# BLEU Score for Unigrams

In [1]:
original = "Der schnelle braune Fuchs sprang ueber den faulen Hund"

reference =   "The quick brown fox jumped over the lazy dog"
candidate_1 = "The fast  brown fox leaped over the      dog"
candidate_2 = "The swift brown fox jumped over the lazy dog"
candidate_3 = "The swift tawny fox leaped over the indolent canine."

### NLTK

In [2]:
#pip install nltk

In [3]:
from nltk.translate.bleu_score import sentence_bleu

bleu_nltk_1 = sentence_bleu([reference.split()], candidate_1.split(), weights=[1.])
bleu_nltk_2 = sentence_bleu([reference.split()], candidate_2.split(), weights=[1.])
bleu_nltk_3 = sentence_bleu([reference.split()], candidate_3.split(), weights=[1.])
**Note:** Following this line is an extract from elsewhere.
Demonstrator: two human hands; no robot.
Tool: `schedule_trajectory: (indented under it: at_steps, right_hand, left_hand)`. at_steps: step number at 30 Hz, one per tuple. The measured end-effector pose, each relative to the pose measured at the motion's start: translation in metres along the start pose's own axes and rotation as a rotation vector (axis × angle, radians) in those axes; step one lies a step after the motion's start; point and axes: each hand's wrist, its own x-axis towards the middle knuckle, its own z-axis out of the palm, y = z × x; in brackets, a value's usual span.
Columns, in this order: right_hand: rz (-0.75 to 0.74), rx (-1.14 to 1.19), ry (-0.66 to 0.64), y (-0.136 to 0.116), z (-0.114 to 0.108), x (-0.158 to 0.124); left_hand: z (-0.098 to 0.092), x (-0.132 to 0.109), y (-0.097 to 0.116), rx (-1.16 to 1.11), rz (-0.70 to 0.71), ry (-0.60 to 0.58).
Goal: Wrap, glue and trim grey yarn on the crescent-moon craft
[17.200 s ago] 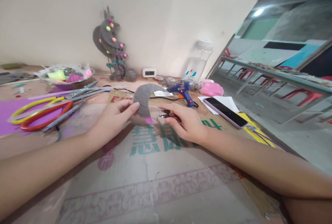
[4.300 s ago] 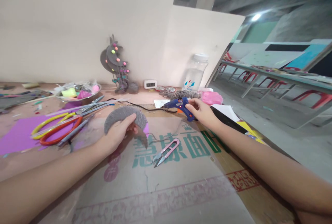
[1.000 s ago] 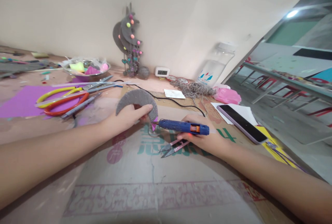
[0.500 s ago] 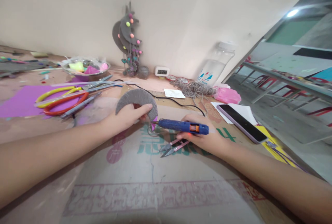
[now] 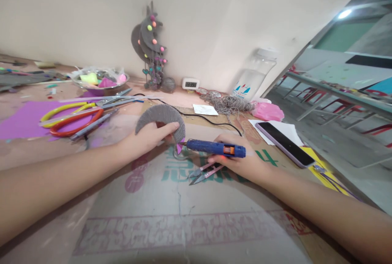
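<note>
My left hand (image 5: pixel 155 134) is closed on a crescent wrapped in grey yarn (image 5: pixel 161 115), thumb on its face. A small purple tip (image 5: pixel 180 147) shows at the crescent's lower right end, with a loop of grey yarn hanging beside it. My right hand (image 5: pixel 237 156) grips a blue hot glue gun (image 5: pixel 211 147), whose nozzle points left and is at or very near the purple tip. Pink-handled thread snips (image 5: pixel 206 174) lie just below the glue gun, blades apart; their handle end is hidden by my right hand.
Scissors with yellow and red handles (image 5: pixel 72 119) lie left on purple sheet (image 5: pixel 18 119). Behind stand a bowl (image 5: pixel 104 88), a decorated moon hanging (image 5: pixel 150 43), a timer (image 5: pixel 190 84), a tangle of grey yarn (image 5: pixel 228 104) and a bottle (image 5: pixel 252 76). A phone (image 5: pixel 284 143) lies right.
Both hands keep their holds, with the glue gun's nozzle still by the purple tip. The whole view has shifted very slightly.
</note>
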Motion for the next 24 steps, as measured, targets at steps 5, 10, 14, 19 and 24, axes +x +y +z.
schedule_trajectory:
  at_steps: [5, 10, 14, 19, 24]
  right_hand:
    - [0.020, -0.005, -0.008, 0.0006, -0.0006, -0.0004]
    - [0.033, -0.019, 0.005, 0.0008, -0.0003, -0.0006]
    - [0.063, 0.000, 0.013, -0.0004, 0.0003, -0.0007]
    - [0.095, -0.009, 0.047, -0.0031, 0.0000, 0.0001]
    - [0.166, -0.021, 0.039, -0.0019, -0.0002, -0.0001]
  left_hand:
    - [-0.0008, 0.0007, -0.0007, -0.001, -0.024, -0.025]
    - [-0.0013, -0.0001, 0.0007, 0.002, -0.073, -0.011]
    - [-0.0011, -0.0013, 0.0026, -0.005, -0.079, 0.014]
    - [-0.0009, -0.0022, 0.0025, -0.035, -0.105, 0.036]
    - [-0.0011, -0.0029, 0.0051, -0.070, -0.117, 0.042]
print(f"BLEU score for example 1: {bleu_nltk_1:.2f}")
print(f"BLEU score for example 2: {bleu_nltk_2:.2f}")
print(f"BLEU score for example 3: {bleu_nltk_3:.2f}")

BLEU score for example 1: 0.66
BLEU score for example 2: 0.89
BLEU score for example 3: 0.44


### TorchMetrics

In [6]:
from torchmetrics import BLEUScore

bleu = BLEUScore(n_gram=1)

# Calculate BLEU scores
bleu_tm_1 = bleu(target=[[reference]], preds=[candidate_1])
bleu_tm_2 = bleu(target=[[reference]], preds=[candidate_2])
bleu_tm_3 = bleu(target=[[reference]], preds=[candidate_3])

print(f"BLEU score for example 1: {bleu_tm_1:.2f}")
print(f"BLEU score for example 2: {bleu_tm_2:.2f}")
print(f"BLEU score for example 3: {bleu_tm_3:.2f}")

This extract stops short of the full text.